▶ _Requirement_
Your response should consist of the records, reproduced exactly.

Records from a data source
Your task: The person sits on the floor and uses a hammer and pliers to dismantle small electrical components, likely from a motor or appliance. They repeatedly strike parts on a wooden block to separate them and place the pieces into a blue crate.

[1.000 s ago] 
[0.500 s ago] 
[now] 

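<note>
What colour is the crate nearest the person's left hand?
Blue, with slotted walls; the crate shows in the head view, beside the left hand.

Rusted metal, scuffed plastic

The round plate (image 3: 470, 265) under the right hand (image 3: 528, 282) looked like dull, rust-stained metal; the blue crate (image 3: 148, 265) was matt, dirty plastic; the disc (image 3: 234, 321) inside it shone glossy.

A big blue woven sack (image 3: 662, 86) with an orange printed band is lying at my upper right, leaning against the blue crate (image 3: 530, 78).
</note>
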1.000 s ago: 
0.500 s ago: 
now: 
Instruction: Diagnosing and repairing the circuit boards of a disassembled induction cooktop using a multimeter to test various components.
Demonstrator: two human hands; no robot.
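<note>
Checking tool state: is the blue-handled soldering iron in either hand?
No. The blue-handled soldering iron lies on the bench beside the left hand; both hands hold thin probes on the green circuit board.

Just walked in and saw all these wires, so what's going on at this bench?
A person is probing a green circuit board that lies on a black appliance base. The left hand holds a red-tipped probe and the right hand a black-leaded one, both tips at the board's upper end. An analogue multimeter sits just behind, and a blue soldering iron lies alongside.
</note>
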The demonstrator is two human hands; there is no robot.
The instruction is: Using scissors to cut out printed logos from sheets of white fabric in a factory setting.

▶ _Solution_
Your task: The person sits on the floor and uses a hammer and pliers to dismantle small electrical components, likely from a motor or appliance. They repeatedly strike parts on a wooden block to separate them and place the pieces into a blue crate.

[1.000 s ago] 
[0.500 s ago] 
[now] 

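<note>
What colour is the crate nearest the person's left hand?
Blue, with slotted walls; the crate shows in the head view, beside the left hand.

Rusted metal, scuffed plastic

The round plate (image 3: 470, 265) under the right hand (image 3: 528, 282) looked like dull, rust-stained metal; the blue crate (image 3: 148, 265) was matt, dirty plastic; the disc (image 3: 234, 321) inside it shone glossy.

A big blue woven sack (image 3: 662, 86) with an orange printed band is lying at my upper right, leaning against the blue crate (image 3: 530, 78).
</note>
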1.000 s ago: 
0.500 s ago: 
now: 
Instruction: Diagnosing and repairing the circuit boards of a disassembled induction cooktop using a multimeter to test various components.
Demonstrator: two human hands; no robot.
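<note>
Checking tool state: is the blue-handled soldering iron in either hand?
No. The blue-handled soldering iron lies on the bench beside the left hand; both hands hold thin probes on the green circuit board.

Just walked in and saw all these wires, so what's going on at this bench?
A person is probing a green circuit board that lies on a black appliance base. The left hand holds a red-tipped probe and the right hand a black-leaded one, both tips at the board's upper end. An analogue multimeter sits just behind, and a blue soldering iron lies alongside.
</note>
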The demonstrator is two human hands; there is no robot.
The instruction is: Using scissors to cut out printed logos from sheets of white fabric in a factory setting.

With this, the exercise is complete.